**EXERCISE BRIEF:** Although the data below contains pictures, output only the lines between those holding "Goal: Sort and" and "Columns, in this", inclusive, exactly and without those pictures.

[[ MATERIALS PROVIDED, beginning ]]

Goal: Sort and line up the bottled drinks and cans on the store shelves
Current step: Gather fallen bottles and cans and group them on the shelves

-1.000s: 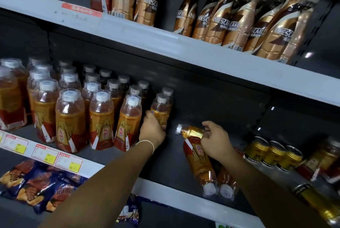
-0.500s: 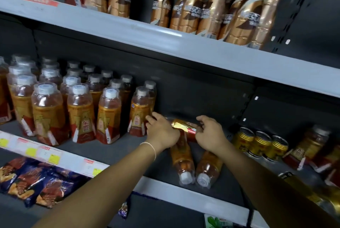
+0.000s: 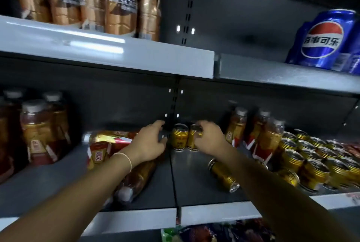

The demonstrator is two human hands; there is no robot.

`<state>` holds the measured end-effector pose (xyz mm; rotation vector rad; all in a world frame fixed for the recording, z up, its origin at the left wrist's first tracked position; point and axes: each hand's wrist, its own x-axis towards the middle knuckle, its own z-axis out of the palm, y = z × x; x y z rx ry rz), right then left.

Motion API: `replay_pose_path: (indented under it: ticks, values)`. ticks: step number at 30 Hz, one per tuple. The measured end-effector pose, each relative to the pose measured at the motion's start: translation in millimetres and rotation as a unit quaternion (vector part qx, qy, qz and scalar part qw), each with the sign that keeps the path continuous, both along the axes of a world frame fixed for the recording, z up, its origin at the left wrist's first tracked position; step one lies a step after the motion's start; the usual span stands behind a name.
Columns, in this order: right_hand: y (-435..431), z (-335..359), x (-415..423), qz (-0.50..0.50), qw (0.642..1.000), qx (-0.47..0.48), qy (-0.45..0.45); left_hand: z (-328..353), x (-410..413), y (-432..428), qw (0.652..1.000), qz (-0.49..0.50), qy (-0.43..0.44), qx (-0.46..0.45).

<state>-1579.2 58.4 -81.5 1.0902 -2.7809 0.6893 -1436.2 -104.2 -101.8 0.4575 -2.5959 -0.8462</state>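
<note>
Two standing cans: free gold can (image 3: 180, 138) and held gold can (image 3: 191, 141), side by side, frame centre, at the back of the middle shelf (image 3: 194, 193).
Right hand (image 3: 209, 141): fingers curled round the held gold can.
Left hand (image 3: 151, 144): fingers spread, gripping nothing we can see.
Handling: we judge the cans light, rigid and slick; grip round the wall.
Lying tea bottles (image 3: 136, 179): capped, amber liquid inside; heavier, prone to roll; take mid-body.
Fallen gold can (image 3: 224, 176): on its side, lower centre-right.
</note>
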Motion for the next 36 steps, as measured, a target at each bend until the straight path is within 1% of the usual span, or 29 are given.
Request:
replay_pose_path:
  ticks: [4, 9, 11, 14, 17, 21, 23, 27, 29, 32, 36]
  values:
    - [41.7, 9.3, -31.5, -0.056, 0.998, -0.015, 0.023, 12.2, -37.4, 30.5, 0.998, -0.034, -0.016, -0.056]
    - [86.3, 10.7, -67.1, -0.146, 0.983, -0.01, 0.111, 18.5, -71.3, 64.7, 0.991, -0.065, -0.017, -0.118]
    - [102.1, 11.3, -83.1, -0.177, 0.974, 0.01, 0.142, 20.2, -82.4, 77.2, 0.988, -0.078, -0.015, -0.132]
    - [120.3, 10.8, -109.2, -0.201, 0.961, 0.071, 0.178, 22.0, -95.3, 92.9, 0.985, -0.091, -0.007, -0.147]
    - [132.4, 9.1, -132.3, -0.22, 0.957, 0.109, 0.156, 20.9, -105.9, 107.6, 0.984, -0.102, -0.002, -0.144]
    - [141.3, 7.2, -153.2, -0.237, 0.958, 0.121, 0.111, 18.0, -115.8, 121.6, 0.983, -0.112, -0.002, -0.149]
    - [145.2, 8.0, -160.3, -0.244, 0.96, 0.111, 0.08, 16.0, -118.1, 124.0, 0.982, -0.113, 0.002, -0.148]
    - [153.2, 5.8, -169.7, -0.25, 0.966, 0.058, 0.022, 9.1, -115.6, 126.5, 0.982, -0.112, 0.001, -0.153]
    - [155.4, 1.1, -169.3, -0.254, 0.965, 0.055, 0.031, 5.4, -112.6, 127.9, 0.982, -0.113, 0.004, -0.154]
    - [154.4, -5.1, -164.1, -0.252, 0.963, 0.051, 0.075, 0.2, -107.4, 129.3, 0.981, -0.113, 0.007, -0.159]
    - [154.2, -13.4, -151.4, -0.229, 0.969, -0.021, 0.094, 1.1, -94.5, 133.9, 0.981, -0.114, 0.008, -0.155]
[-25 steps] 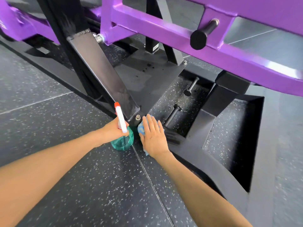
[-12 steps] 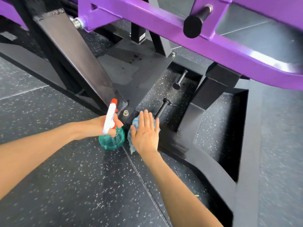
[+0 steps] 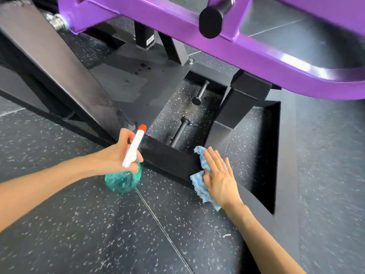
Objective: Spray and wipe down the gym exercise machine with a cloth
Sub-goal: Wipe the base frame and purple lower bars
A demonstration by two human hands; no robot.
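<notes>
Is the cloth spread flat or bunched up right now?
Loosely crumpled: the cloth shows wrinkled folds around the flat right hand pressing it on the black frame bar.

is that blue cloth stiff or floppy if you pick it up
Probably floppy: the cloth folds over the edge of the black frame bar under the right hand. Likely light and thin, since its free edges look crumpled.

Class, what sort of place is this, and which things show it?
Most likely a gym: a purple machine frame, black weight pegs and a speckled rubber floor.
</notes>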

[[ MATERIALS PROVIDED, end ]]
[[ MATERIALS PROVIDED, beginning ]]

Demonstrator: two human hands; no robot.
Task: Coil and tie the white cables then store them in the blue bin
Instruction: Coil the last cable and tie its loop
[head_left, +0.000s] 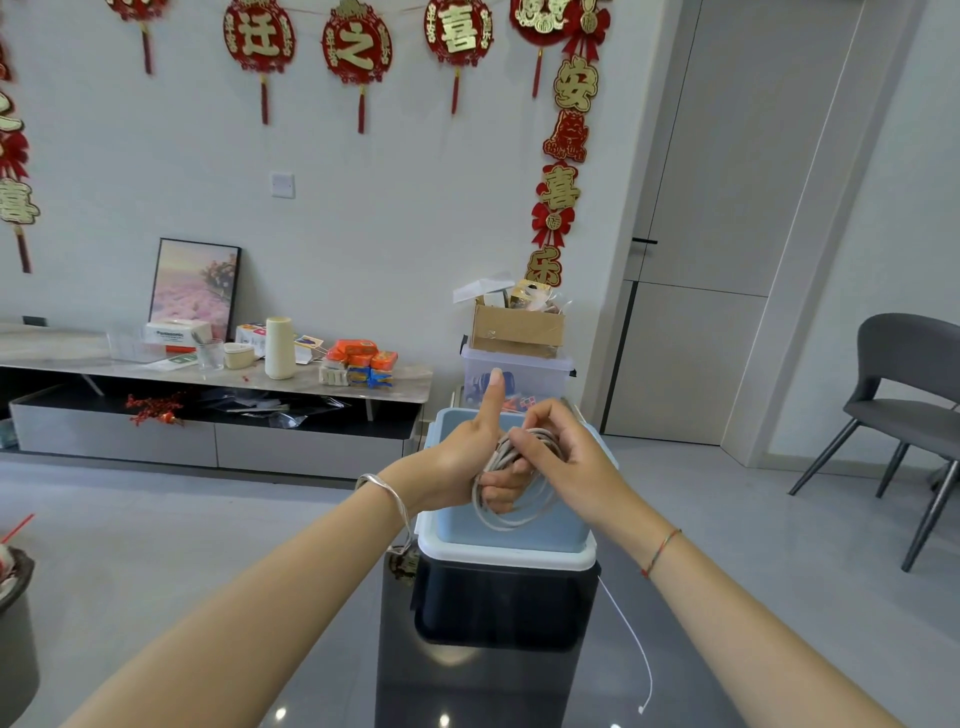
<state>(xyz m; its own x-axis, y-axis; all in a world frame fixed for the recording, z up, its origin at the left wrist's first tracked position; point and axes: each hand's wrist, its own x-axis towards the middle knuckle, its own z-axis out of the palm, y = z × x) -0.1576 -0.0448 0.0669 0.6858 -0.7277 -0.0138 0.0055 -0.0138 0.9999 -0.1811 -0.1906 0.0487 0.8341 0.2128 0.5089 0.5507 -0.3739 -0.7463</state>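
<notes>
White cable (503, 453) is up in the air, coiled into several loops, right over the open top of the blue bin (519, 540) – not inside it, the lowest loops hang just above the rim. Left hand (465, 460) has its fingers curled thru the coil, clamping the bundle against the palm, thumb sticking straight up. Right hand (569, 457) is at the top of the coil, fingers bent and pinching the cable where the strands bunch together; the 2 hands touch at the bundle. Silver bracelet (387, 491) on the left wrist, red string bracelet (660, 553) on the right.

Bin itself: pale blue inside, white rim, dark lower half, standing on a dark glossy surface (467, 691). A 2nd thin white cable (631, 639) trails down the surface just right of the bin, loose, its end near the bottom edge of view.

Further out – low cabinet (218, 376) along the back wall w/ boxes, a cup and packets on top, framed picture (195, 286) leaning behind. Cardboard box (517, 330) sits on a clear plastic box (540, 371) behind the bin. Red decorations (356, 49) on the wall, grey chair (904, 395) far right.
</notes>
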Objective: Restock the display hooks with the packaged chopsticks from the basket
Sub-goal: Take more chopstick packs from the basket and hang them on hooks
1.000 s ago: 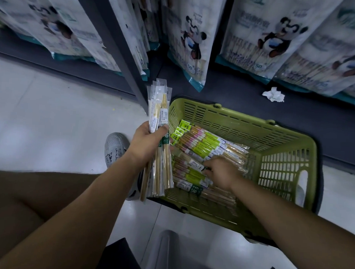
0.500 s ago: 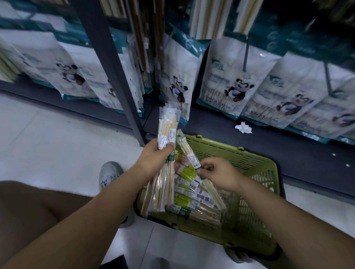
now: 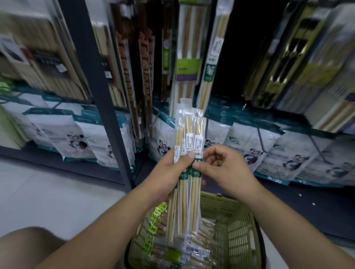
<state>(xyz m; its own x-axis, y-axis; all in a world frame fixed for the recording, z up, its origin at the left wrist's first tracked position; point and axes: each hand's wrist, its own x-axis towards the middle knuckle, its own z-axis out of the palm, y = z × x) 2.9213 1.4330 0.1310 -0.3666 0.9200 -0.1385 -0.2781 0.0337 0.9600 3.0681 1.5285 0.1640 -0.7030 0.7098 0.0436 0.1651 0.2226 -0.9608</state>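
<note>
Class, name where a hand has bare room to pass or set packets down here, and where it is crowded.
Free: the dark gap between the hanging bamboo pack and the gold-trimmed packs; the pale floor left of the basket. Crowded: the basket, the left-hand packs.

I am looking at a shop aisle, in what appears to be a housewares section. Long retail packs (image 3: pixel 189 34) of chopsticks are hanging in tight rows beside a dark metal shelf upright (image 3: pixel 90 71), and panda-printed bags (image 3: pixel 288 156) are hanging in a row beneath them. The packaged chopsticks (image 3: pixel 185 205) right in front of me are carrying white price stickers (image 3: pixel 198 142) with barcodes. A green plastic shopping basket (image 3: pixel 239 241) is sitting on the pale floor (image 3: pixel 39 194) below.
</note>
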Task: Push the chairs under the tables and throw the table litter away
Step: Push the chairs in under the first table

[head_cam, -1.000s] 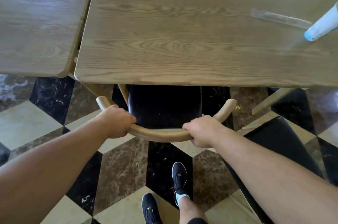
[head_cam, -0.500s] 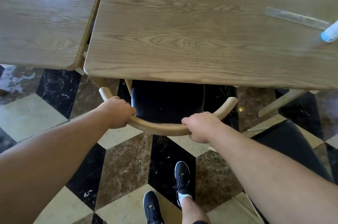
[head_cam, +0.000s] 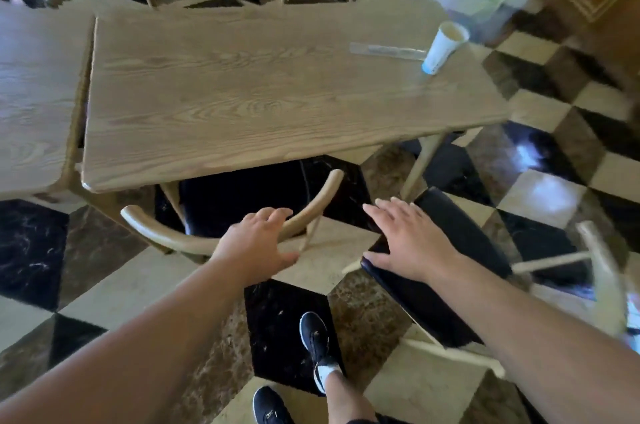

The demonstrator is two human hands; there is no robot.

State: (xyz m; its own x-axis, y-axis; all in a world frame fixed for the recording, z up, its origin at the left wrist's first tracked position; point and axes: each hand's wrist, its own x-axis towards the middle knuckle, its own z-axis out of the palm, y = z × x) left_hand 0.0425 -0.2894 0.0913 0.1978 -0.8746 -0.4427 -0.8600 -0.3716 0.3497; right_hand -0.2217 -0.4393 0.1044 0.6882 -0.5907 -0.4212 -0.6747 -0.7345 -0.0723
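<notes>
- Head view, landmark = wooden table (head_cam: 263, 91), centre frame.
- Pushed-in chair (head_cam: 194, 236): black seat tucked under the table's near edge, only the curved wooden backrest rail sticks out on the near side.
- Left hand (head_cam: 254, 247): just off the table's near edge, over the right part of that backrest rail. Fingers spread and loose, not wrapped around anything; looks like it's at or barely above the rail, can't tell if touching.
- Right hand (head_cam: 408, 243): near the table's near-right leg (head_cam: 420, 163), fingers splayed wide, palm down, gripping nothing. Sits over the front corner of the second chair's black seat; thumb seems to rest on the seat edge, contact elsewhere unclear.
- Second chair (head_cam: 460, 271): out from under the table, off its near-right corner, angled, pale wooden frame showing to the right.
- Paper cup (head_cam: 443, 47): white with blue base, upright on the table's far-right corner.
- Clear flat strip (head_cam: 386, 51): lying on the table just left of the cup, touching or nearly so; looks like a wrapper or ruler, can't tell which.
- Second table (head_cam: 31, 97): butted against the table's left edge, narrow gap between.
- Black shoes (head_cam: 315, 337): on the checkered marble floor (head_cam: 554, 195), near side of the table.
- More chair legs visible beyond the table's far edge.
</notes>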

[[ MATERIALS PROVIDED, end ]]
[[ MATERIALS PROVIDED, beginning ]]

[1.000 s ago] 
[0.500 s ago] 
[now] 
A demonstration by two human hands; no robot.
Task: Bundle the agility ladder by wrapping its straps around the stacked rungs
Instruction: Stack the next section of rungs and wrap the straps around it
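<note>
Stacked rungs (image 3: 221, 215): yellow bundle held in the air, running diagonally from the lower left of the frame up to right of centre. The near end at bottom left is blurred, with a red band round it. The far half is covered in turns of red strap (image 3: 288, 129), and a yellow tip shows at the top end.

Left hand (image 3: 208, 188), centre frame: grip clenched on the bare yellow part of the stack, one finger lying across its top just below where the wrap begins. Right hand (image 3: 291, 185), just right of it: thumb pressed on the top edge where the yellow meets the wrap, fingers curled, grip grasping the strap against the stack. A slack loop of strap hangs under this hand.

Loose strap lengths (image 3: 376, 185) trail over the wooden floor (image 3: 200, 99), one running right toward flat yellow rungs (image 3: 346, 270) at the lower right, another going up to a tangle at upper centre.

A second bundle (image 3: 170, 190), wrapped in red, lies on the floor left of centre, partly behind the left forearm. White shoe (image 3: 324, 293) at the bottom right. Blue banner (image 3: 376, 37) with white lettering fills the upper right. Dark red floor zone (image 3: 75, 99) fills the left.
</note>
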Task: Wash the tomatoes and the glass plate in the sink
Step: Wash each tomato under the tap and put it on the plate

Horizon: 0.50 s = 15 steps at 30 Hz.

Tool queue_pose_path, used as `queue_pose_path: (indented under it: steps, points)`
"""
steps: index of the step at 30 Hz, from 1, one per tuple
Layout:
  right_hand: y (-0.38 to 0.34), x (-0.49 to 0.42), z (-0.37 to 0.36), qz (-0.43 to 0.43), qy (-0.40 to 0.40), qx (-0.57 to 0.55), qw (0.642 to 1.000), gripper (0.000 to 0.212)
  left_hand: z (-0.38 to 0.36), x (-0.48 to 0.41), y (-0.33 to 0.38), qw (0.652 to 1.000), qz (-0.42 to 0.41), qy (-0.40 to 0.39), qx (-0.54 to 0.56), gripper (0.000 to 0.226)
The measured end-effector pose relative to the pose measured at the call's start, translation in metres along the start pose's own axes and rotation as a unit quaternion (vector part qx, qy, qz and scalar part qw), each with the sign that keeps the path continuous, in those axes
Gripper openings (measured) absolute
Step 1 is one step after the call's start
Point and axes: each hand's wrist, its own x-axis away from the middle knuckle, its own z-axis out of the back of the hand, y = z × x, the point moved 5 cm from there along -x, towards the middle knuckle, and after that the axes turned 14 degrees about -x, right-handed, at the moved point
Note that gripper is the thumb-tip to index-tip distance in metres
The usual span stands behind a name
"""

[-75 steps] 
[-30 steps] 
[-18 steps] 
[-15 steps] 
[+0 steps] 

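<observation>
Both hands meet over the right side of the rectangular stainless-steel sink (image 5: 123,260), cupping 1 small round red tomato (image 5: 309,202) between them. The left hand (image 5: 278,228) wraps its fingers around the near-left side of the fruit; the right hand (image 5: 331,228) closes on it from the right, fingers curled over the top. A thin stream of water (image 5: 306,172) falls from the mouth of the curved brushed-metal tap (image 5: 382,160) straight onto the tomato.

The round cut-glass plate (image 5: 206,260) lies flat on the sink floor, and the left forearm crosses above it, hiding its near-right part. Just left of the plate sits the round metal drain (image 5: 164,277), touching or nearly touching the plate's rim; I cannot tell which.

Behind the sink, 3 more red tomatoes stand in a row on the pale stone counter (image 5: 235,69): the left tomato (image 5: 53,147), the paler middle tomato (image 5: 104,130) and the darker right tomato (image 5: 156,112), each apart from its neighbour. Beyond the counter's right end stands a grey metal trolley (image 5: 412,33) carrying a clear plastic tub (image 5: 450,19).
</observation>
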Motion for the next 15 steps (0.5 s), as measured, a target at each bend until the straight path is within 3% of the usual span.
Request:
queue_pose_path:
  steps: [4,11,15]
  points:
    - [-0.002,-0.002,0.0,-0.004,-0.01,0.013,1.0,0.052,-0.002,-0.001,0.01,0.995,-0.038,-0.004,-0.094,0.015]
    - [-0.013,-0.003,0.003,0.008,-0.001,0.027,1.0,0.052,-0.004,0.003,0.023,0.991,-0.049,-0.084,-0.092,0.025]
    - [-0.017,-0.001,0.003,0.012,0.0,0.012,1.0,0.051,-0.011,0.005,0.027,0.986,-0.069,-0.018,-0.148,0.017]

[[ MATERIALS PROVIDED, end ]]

**WRITTEN ANSWER:**
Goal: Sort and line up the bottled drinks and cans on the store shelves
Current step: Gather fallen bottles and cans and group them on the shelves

-1.000s: 
-0.500s: 
+0.000s: 

The demonstrator is two human hands; there is no robot.

`<state>` holds the measured end-effector pose (xyz mm; rotation vector rad; all in a world frame fixed for the recording, z up, its origin at the left wrist's first tracked position; point and axes: each hand's wrist, its own x-axis towards the middle knuckle, its own z-axis out of the palm, y = z × x; x y z rx ry rz), right then left.

Motion API: `replay_pose_path: (indented under it: ticks, values)`. ticks: step number at 30 Hz, one per tuple. The measured end-effector pose, each relative to the pose measured at the motion's start: translation in millimetres and rotation as a unit quaternion (vector part qx, qy, qz and scalar part qw), each with the sign that keeps the path continuous, both along the axes of a world frame fixed for the recording, z up, its origin at the left wrist's first tracked position; step one lies a step after the motion's start; the usual span stands behind a name.
Columns, in this order: right_hand: y (-435..431), z (-335..359), x (-415..423), qz (-0.50..0.50), qw (0.642..1.000), qx (-0.47..0.48), qy (-0.45..0.45); left_hand: z (-328..353), x (-410..413), y (-432..428), qw (0.652..1.000), qz (-0.49..0.50), qy (-0.43..0.44), qx (-0.46..0.45).

There is no more output for this exercise.